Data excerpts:
◇ ◇ ◇ ◇ ◇
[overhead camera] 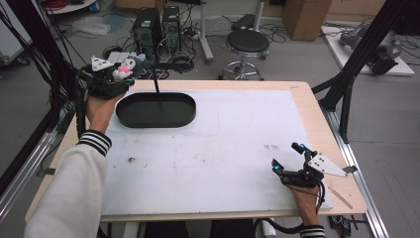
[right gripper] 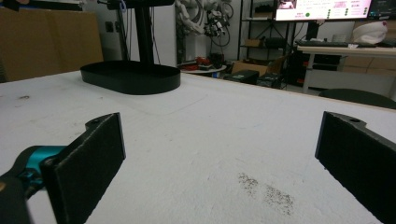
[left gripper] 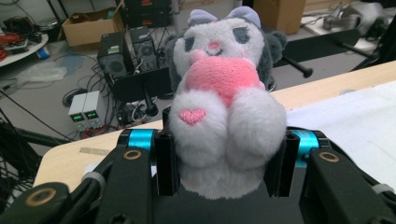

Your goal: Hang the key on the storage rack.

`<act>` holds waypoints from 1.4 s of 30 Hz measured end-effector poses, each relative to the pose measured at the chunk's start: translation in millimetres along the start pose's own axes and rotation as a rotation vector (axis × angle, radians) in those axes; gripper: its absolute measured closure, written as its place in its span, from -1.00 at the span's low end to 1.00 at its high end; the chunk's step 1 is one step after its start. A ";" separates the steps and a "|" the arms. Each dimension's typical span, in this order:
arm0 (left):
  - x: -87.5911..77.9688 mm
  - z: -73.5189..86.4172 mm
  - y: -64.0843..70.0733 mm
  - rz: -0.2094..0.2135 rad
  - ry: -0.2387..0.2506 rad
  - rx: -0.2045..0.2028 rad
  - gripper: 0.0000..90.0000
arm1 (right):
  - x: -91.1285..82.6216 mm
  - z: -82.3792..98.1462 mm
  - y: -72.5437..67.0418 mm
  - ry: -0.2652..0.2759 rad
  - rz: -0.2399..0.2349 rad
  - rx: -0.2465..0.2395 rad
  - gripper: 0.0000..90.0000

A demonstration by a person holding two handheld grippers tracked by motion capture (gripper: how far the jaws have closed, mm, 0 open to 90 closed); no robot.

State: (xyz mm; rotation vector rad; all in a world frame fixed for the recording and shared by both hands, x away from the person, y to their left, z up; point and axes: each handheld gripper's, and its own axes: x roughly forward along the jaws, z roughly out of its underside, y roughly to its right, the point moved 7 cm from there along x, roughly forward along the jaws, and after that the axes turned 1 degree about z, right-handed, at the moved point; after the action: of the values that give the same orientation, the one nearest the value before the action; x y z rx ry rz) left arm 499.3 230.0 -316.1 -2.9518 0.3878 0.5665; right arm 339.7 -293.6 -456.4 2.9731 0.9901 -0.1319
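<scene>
Left gripper holds plush up by the tray's left end; right gripper idle.

I have the left jaws pinching the plush low on its body, pads on both flanks, toy upright and facing the camera. In the high view the plush sits in the left gripper at the table's far left corner, near the tray's left rim, apart from it. Likely step: drop it in the tray. To do it well I'd carry it right until it's over the tray floor, lower close, then spread the jaws; soft toy may cling to a pad. Right gripper rests on the white mat near the front right, jaws spread wide, empty, well apart from the tray.
</scene>
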 end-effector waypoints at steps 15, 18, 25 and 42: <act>-2.9 18.5 -5.7 -0.007 -0.032 -0.013 0.24 | -0.3 0.0 0.4 0.002 0.001 0.002 -0.99; -3.5 23.4 -6.5 -0.002 -0.034 -0.020 0.24 | -0.4 0.1 0.7 0.001 0.002 0.005 -0.99; -7.8 31.7 -4.8 0.014 -0.013 -0.051 0.24 | -0.1 0.0 0.3 0.002 0.001 0.004 -0.99; 4.1 58.8 -8.6 -0.003 -0.076 -0.038 0.24 | -0.2 0.0 0.7 0.002 0.003 0.006 -0.99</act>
State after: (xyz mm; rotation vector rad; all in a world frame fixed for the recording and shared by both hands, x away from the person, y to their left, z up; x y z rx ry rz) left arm 484.8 246.5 -371.5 -2.9557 0.3684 0.6909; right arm 339.9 -294.3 -456.4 2.9809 0.9872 -0.1325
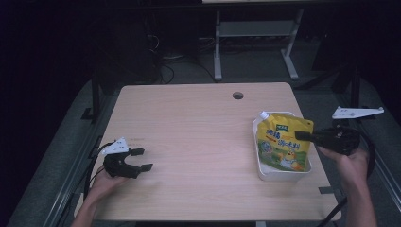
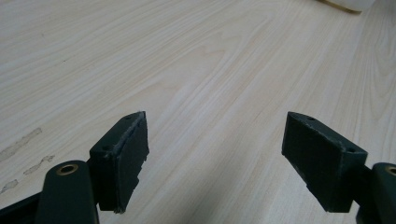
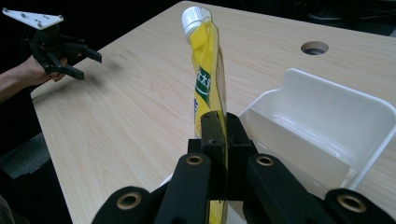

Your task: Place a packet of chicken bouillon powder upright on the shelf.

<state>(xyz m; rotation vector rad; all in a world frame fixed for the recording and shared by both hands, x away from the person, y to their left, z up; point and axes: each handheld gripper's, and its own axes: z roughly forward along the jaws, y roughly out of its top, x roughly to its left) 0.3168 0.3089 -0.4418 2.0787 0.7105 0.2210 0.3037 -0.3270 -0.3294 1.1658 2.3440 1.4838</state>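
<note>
The right gripper (image 3: 223, 135) is seen with its jaws pressed together on the flat side edge of a yellow spouted refill pouch (image 3: 208, 79), so that the thin film is pinched between the pads. In the high view the pouch (image 1: 283, 142) is held over a white plastic bin (image 1: 259, 161) that stands near the table's right edge, and the right gripper (image 1: 307, 136) comes at it from the right. Whether the pouch's lower end already touches the bin floor cannot be told.

The step in hand is judged to be the lowering of the pouch into the bin. It would be done well if the grip were kept firm until the bottom edge is seated, since a soft pouch is likely to fold or slide when released early. The descent should be kept slow and straight, with the pouch held clear of the bin's walls, and the jaws should be opened only once the pouch is supported by the floor or a wall.

The pouch's long axis runs from its base to its white screw cap (image 3: 194, 18); in the right gripper view the cap end points up and away from the gripper, towards the far side of the table (image 1: 189, 109).

The left gripper (image 1: 142, 160) is rested on the table's near left part, well apart from the bin, with its jaws wide apart and nothing between its pads (image 2: 128, 158).
</note>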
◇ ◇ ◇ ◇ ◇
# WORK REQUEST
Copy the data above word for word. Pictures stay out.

# ANSWER SECTION
[overhead camera] 
[right gripper] 
[left gripper] 

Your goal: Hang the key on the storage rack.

`<act>` holds waypoints from 1.4 s of 30 Hz measured end-effector poses, each relative to the pose measured at the chunk's start: translation in millimetres along the start pose's own axes and rotation as a rotation vector (axis × angle, radians) in those axes; gripper: its absolute measured closure, written as its place in its span, from -1.00 at the span's low end to 1.00 at its high end; the chunk's step 1 is one step after its start. A ";" separates the steps and a "|" the arms. Each dimension's typical span, in this order:
arm0 (left):
  - x: -87.5911..77.9688 mm
  - z: -73.5189..86.4172 mm
  - y: -64.0843..70.0733 mm
  - rz: -0.2094..0.2135 rad
  - ry: -0.2387..0.2506 rad
  - rx: -0.2045..0.2028 rad
  - gripper: 0.0000..90.0000
arm1 (right):
  - x: -91.1285..82.6216 mm
  - z: -82.3792..98.1462 mm
  - y: -72.5437..67.0418 mm
  - ry: -0.2652..0.2759 rad
  - rz: -0.2399..0.2349 rad
  - rx: -0.2465..0.2395 rad
  - gripper: 0.0000..90.0000

A demonstration by a person holding two handheld grippers tracked by motion capture (gripper: how far the jaws have closed, mm, 0 open to 90 closed); no robot.

State: (xyz mm; rotation vector rad; all in a world frame fixed for the recording and shared by both hands, x away from the person, y to their left, z up; point and axes: each handheld gripper's, and its own axes: x roughly forward along the jaws, z roughly out of its underside, y roughly to its right, the point moved 7 cm from there along x, roughly forward along the jaws, and after that the axes turned 1 degree about z, right-handed, at the moved point; after the action: of the values that give the same orientation, the one nearest the value before the action; x y z rx ry rz) left arm 499.3 230.0 -316.1 -2.9518 0.3878 0.5665; right arm 339.7 -293.6 -456.4 2.9731 0.9901 -0.1319
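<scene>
Left gripper holds plush up by the tray's left end; right gripper idle.

I have the left jaws pinching the plush low on its body, pads on both flanks, toy upright and facing the camera. In the high view the plush sits in the left gripper at the table's far left corner, near the tray's left rim, apart from it. Likely step: drop it in the tray. To do it well I'd carry it right until it's over the tray floor, lower close, then spread the jaws; soft toy may cling to a pad. Right gripper rests on the white mat near the front right, jaws spread wide, empty, well apart from the tray.
</scene>
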 end-effector waypoints at steps 15, 18, 25 and 42: <act>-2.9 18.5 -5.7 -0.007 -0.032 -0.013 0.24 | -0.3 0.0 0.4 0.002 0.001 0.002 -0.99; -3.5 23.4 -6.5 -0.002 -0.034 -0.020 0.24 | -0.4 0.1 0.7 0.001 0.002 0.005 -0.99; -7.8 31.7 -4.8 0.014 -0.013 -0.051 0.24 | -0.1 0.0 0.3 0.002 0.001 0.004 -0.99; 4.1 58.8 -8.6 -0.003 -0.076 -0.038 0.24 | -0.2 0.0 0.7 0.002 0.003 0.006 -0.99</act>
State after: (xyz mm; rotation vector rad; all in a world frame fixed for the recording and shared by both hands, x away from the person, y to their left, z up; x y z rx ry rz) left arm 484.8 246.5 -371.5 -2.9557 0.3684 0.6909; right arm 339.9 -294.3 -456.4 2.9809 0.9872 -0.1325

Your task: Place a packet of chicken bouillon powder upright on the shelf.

<state>(xyz m; rotation vector rad; all in a world frame fixed for the recording and shared by both hands, x away from the person, y to their left, z up; point and axes: each handheld gripper's, and its own axes: z roughly forward along the jaws, y roughly out of its top, x roughly to its left) 0.3168 0.3089 -0.4418 2.0787 0.7105 0.2210 0.3037 -0.3270 -0.3294 1.1658 2.3440 1.4838</state>
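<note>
The right gripper (image 3: 223, 135) is seen with its jaws pressed together on the flat side edge of a yellow spouted refill pouch (image 3: 208, 79), so that the thin film is pinched between the pads. In the high view the pouch (image 1: 283, 142) is held over a white plastic bin (image 1: 259, 161) that stands near the table's right edge, and the right gripper (image 1: 307, 136) comes at it from the right. Whether the pouch's lower end already touches the bin floor cannot be told.

The step in hand is judged to be the lowering of the pouch into the bin. It would be done well if the grip were kept firm until the bottom edge is seated, since a soft pouch is likely to fold or slide when released early. The descent should be kept slow and straight, with the pouch held clear of the bin's walls, and the jaws should be opened only once the pouch is supported by the floor or a wall.

The pouch's long axis runs from its base to its white screw cap (image 3: 194, 18); in the right gripper view the cap end points up and away from the gripper, towards the far side of the table (image 1: 189, 109).

The left gripper (image 1: 142, 160) is rested on the table's near left part, well apart from the bin, with its jaws wide apart and nothing between its pads (image 2: 128, 158).
</note>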

Output for the exercise is now complete.